■ **Work to complete**
Out of the entries that follow, copy each line containing "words".
Segment Start: Information supplied
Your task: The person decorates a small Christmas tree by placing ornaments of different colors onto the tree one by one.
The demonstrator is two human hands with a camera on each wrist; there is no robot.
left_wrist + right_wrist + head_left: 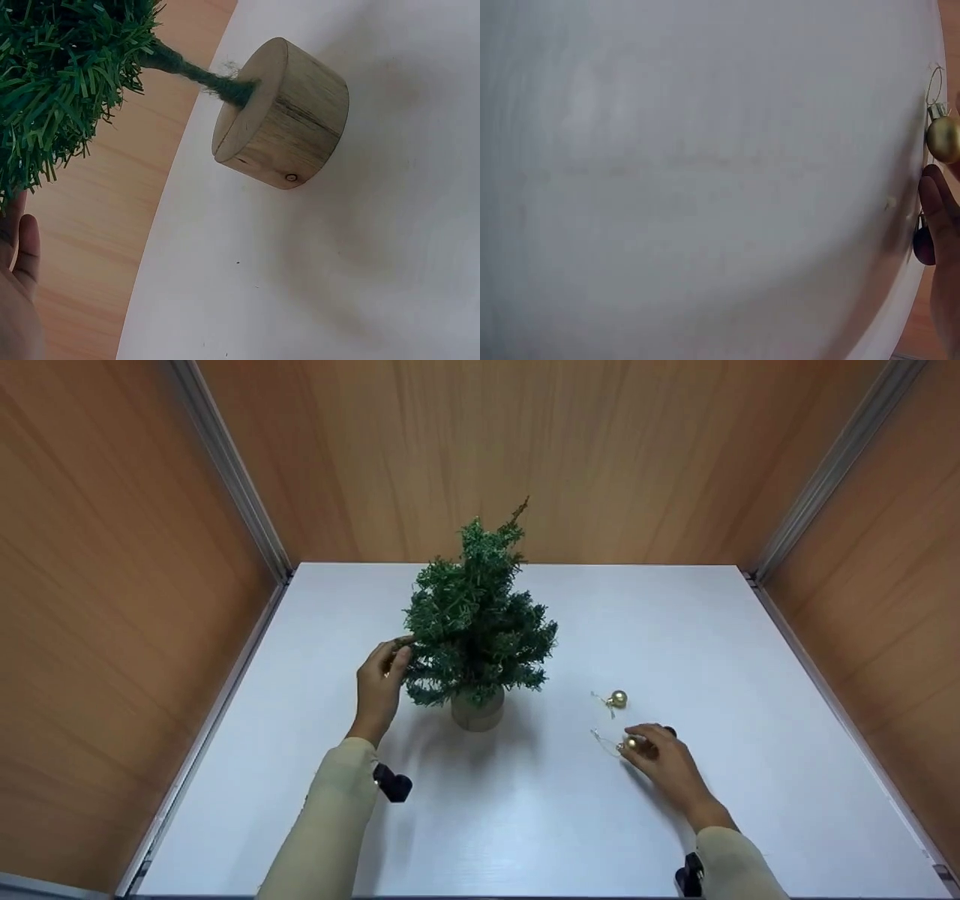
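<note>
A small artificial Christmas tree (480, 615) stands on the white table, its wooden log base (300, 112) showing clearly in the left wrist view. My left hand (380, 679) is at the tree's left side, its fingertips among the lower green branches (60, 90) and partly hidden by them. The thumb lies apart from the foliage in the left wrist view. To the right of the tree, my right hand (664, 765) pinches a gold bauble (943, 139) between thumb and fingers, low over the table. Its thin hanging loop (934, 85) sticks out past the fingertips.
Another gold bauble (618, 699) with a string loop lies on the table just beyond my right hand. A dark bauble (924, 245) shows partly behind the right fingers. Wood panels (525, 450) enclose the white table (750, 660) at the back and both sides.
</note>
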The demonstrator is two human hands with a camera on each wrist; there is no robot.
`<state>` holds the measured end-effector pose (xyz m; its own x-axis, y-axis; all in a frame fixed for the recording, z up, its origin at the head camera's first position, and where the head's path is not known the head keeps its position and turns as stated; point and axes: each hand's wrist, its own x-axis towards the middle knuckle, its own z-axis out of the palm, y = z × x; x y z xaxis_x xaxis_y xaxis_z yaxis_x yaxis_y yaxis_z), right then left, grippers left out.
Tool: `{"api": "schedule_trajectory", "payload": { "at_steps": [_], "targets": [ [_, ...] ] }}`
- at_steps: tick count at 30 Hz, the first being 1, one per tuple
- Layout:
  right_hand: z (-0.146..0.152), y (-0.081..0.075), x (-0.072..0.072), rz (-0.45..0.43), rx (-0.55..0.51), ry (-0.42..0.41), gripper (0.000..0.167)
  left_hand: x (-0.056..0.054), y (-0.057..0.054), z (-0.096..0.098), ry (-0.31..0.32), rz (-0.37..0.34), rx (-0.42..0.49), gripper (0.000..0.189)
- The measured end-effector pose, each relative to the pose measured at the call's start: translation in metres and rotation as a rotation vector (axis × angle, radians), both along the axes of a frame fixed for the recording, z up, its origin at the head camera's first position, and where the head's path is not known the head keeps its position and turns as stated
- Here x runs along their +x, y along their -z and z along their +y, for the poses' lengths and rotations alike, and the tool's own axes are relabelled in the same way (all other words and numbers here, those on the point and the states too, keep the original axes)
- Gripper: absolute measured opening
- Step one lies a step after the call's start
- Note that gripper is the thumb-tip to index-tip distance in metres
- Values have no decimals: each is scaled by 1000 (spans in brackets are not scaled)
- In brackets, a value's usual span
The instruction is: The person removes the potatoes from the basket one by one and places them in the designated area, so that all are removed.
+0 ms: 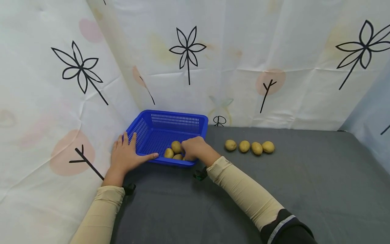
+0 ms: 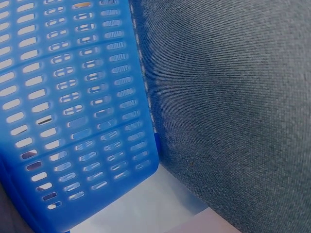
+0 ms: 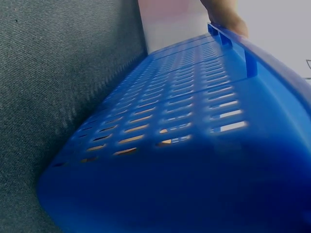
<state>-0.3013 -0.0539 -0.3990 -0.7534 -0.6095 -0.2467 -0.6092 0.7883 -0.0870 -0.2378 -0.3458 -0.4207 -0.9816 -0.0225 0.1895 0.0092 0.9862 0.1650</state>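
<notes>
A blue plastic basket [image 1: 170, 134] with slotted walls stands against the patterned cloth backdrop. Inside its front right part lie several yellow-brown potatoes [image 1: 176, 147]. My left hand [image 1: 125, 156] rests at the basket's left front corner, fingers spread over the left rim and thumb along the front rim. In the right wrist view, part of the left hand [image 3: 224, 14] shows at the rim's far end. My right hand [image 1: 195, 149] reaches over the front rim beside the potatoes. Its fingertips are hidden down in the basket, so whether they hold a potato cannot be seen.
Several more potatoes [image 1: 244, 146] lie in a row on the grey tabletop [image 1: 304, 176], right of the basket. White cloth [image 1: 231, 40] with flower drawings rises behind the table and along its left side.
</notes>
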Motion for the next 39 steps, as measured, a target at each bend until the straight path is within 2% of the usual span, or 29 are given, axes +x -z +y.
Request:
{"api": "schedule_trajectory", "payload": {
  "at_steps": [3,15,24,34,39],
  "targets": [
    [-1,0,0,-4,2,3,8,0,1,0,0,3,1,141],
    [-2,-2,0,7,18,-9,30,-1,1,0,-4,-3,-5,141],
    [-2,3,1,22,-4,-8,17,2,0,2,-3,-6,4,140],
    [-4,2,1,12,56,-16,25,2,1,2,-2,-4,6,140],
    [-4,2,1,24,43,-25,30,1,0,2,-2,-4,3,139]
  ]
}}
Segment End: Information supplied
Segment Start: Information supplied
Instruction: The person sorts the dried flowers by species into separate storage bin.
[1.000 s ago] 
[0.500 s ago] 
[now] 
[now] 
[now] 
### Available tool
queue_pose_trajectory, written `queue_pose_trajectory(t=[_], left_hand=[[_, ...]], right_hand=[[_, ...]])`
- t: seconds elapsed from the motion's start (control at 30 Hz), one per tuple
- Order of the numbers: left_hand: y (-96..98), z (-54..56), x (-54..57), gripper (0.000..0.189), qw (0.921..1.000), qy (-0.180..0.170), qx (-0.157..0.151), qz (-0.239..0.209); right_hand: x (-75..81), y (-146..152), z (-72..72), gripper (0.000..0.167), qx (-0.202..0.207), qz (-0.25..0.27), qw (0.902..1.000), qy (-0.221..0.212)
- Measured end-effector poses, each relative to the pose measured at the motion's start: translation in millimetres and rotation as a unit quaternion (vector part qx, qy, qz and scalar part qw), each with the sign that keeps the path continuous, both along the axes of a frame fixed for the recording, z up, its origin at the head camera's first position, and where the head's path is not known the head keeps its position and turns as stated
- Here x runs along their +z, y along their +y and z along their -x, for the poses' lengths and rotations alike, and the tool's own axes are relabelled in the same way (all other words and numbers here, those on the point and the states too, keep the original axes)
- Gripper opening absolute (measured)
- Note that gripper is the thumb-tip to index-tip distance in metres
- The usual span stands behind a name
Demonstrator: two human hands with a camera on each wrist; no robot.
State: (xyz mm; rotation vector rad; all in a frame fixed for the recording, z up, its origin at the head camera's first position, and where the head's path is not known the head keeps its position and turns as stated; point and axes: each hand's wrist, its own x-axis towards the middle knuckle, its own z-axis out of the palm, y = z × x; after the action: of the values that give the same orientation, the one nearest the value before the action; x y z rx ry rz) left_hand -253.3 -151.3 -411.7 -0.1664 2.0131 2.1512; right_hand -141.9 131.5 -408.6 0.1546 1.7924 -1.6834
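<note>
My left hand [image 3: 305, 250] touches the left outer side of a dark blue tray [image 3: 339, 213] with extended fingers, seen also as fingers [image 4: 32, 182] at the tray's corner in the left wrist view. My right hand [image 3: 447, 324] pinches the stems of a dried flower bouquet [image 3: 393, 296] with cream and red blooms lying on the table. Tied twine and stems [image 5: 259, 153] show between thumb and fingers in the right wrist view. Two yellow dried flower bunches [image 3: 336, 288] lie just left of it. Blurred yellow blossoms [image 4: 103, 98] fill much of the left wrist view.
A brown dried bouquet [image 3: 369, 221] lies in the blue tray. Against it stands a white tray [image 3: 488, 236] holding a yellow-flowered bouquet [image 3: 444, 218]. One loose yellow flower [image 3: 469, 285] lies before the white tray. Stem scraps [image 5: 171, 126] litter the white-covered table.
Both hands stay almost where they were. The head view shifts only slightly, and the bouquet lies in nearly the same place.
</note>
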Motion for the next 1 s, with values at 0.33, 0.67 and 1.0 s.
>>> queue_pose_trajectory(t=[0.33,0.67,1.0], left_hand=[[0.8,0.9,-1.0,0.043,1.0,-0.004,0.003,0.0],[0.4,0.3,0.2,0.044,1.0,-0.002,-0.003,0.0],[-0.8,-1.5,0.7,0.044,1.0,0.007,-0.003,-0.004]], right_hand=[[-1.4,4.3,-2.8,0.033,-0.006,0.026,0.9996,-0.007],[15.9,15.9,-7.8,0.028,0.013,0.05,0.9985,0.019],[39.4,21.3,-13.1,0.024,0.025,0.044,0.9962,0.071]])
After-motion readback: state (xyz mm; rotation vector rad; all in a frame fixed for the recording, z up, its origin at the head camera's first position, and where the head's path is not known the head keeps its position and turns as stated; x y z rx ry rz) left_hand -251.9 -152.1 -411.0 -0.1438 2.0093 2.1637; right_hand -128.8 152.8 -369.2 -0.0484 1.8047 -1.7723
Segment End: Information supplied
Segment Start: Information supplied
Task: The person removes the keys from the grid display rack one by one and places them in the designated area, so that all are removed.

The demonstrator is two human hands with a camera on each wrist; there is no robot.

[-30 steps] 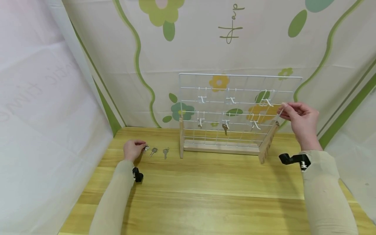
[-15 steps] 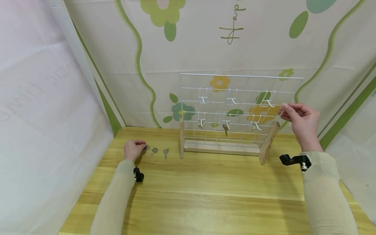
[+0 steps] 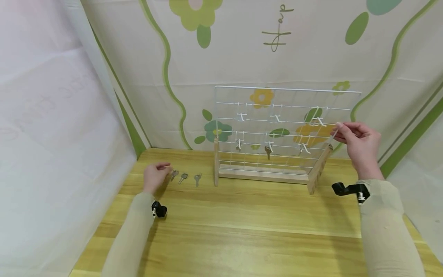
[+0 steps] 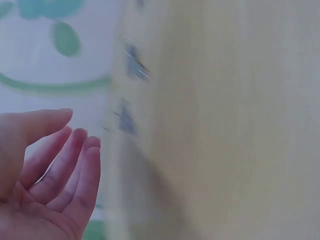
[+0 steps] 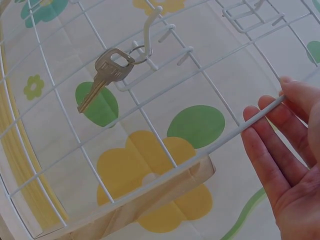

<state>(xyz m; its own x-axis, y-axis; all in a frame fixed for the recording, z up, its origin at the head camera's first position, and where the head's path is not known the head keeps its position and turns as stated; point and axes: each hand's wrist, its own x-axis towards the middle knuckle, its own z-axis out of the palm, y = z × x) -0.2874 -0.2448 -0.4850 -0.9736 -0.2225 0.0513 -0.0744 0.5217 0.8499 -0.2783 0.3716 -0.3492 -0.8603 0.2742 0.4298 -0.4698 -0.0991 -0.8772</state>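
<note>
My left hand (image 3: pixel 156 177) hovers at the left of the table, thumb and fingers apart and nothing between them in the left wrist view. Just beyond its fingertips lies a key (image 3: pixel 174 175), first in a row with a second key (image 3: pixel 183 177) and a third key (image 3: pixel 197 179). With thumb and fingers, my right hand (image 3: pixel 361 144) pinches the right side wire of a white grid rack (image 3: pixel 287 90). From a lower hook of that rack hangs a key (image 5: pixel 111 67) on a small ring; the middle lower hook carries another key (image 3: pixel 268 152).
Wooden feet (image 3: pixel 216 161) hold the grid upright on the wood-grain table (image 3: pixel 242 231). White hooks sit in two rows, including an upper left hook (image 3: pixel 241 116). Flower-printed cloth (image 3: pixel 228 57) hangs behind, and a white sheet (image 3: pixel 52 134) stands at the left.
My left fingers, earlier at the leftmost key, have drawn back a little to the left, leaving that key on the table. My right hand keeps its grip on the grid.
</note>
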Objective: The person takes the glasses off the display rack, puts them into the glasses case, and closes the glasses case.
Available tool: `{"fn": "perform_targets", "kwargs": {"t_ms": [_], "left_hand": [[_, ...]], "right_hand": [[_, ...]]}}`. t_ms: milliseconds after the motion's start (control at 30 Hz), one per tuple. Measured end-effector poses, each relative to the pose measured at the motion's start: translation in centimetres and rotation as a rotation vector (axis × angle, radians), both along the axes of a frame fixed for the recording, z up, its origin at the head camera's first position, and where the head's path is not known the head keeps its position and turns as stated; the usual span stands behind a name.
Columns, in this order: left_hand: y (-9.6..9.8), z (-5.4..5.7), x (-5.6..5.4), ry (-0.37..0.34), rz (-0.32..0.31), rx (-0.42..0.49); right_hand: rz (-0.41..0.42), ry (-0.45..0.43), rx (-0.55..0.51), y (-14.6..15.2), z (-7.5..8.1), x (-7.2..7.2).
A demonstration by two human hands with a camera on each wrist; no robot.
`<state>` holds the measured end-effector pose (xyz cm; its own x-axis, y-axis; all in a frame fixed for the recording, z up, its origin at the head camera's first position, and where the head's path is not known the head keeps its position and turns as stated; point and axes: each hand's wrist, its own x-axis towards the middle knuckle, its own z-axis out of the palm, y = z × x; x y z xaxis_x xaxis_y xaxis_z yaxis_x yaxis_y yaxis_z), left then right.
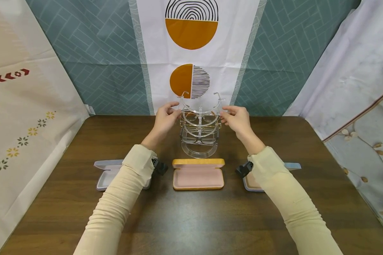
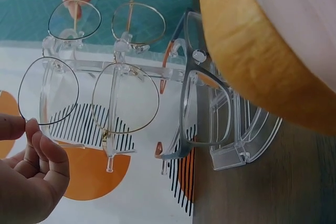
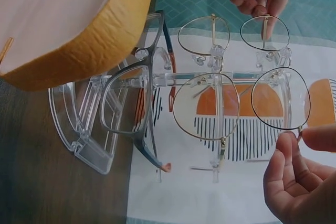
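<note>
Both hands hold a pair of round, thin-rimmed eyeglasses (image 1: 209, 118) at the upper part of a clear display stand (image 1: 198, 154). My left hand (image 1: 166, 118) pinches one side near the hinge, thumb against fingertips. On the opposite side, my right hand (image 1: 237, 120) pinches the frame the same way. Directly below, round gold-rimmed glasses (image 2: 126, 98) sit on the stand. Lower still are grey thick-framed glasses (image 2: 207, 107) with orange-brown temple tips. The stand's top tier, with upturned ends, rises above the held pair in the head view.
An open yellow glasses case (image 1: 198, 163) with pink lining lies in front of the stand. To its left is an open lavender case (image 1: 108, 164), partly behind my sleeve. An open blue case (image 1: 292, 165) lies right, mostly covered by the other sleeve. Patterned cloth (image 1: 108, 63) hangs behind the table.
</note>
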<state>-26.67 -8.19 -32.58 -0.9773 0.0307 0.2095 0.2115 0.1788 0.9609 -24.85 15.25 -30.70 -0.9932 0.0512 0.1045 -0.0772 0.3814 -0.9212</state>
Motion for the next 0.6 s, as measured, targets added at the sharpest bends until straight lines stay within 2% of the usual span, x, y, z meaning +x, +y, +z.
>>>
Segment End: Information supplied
■ **Solution to the problem**
- Here x runs along their +x, y along their -z and z along their +y, for the poses' lengths and rotations alike, and the tool's own axes are relabelled in the same way (all other words and numbers here, those on the point and the states too, keep the original axes)
- Here x runs along their +z, y along their +y and z along their -x, for the poses' lengths and rotations alike, and the tool's own axes are relabelled in the same way (all other words and numbers here, those on the point and the states too, keep the original axes)

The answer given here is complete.